Software & Data Management
The embedded firmware supports audit-ready data logging: timestamped records of all parameter changes, alarm events (type, duration, acknowledgment), UV cycle logs, and cumulative runtime are stored internally for ≥12 months. Export is supported via USB port (CSV format); no cloud connectivity or remote access is implemented, preserving data sovereignty and simplifying 21 CFR Part 11 compliance for on-premise validation. The system includes electronic signature-capable operator login (PIN-based), session timeout (configurable 1–30 min), and immutable event history—features aligned with GLP/GMP documentation requirements. No proprietary software installation is required for basic operation or data retrieval.
Applications
- Aseptic transfer of microbial cultures, plant tissue explants, and primary mammalian cells
- Preparation of sterile culture media, reagents, and dilution blanks in QC/QA laboratories
- Assembly of diagnostic assay kits and sterile packaging of medical devices
- Environmental monitoring sample processing (air, water, surface swabs) prior to microbial enumeration
- Electronics manufacturing: handling of dust-sensitive components under particle-controlled conditions
- Academic teaching labs requiring robust, serviceable laminar flow infrastructure with built-in maintenance diagnostics
FAQ
Does this unit qualify as a biological safety cabinet (BSC)?

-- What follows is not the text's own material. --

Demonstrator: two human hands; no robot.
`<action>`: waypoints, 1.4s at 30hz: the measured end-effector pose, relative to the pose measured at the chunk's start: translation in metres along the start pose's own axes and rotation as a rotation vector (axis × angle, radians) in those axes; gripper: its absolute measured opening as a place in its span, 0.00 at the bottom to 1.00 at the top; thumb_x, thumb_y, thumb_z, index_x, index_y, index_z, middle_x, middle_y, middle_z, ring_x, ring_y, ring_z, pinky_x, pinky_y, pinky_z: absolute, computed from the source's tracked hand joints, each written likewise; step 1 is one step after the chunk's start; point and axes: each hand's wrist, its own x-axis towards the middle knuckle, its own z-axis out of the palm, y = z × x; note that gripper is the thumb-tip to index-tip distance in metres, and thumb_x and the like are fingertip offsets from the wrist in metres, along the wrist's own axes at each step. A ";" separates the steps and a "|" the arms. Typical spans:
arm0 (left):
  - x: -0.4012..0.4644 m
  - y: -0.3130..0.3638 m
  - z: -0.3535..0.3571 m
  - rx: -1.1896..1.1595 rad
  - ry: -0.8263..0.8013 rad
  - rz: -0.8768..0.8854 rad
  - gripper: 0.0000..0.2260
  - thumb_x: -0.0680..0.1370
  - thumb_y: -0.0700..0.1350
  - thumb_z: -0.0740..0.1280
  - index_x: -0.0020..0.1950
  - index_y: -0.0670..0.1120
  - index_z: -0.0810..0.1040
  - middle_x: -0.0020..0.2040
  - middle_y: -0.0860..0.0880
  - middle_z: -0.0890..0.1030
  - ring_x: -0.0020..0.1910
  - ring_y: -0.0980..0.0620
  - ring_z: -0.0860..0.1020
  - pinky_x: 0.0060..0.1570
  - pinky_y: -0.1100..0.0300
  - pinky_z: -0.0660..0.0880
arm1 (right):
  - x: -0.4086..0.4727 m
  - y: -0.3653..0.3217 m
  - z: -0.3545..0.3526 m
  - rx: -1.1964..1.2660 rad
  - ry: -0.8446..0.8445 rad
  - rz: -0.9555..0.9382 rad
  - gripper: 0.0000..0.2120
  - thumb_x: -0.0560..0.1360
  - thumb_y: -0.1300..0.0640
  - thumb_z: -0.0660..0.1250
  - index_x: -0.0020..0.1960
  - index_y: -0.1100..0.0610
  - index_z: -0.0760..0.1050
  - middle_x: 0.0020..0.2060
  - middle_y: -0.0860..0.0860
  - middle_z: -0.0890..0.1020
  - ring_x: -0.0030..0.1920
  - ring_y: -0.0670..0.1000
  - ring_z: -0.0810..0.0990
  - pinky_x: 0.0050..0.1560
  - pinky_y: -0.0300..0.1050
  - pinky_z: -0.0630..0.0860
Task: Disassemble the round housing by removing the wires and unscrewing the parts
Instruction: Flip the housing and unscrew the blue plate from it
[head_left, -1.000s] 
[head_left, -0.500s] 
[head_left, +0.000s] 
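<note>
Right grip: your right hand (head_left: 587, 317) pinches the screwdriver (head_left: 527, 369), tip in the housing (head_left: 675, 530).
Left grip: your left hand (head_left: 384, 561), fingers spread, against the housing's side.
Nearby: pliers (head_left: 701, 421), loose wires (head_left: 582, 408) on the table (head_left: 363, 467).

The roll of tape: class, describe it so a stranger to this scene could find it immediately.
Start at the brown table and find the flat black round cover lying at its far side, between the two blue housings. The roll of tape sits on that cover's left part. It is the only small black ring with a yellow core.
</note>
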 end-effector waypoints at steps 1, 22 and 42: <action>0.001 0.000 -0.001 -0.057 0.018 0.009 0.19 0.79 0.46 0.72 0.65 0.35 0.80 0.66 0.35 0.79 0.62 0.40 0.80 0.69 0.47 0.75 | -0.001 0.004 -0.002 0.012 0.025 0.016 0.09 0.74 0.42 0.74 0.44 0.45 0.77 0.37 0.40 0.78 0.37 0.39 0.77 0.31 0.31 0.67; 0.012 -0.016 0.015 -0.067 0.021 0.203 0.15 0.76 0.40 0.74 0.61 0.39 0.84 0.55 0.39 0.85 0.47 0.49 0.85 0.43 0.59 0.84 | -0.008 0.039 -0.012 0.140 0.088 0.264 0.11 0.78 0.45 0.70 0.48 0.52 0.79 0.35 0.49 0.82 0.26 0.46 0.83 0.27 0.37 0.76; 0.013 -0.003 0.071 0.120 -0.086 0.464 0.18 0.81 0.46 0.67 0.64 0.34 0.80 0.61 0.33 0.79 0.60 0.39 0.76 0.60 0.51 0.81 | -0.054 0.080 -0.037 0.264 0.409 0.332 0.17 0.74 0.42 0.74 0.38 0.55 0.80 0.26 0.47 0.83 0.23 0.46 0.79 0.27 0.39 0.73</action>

No. The ZHJH-C1109C is a Class I vertical laminar flow clean bench—designed to protect samples from environmental contamination only. It does not provide personnel or environmental protection against biohazards and must not be used for work involving infectious agents without supplemental engineering controls.

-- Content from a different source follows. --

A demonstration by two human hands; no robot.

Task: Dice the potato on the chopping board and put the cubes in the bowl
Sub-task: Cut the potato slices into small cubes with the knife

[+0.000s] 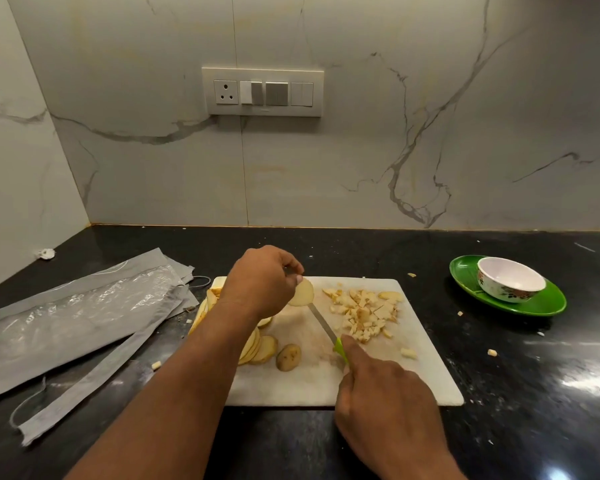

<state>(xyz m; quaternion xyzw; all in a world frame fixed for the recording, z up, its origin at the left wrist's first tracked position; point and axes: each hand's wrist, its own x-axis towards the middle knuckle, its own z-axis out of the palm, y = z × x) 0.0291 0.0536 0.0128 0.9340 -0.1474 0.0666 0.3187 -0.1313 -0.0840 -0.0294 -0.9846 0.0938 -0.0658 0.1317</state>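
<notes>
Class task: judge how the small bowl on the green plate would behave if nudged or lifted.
The bowl looks empty, so probably light. It sits tilted near the sloping edge of the plate, so a nudge might slide or tip it. Its glossy surface may be slippery.

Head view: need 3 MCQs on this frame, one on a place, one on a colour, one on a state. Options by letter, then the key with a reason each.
1. Where does the bowl stand?
A. on the chopping board
B. on the green plate, right of the board
C. on the plastic bags

2. What colour is the knife handle?
A. green
B. red
C. black

3. What does the left hand hold?
A. nothing
B. the bowl
C. a potato slice

Key: 1 B, the bowl sits on the green plate, clear of the chopping board. 2 A, bright green shows above the right hand gripping it. 3 C, its fingertips pinch a round potato slice above the board, near the blade tip.
</notes>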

Can the HEPA filter be replaced in-house?
Yes. Filter replacement requires standard tools and follows a documented procedure included in the manual. The system automatically recalibrates baseline pressure after installation and prompts user confirmation of post-replacement integrity check.
Is the UV lamp intensity monitored?
The system monitors UV lamp operational hours and enforces scheduled replacement intervals (typically 1,000–1,500 h), but does not include radiometric intensity sensing. Users should verify irradiance annually using a calibrated UV-C meter per ISO/IEC 17025 guidelines.
What validation documentation is supplied?
Factory-issued IQ/OQ protocols, filter certification (test report per EN 1822), airflow uniformity mapping data, and electrical safety test records are provided. Site-specific PQ must be performed by the end user in accordance with ISO 14644-3.
Is the unit compatible with external building management systems (BMS)?
No analog or digital BMS interface (e.g., Modbus, BACnet) is integrated. Status and alarms are local-only; integration requires third-party hardware gateways and custom scripting.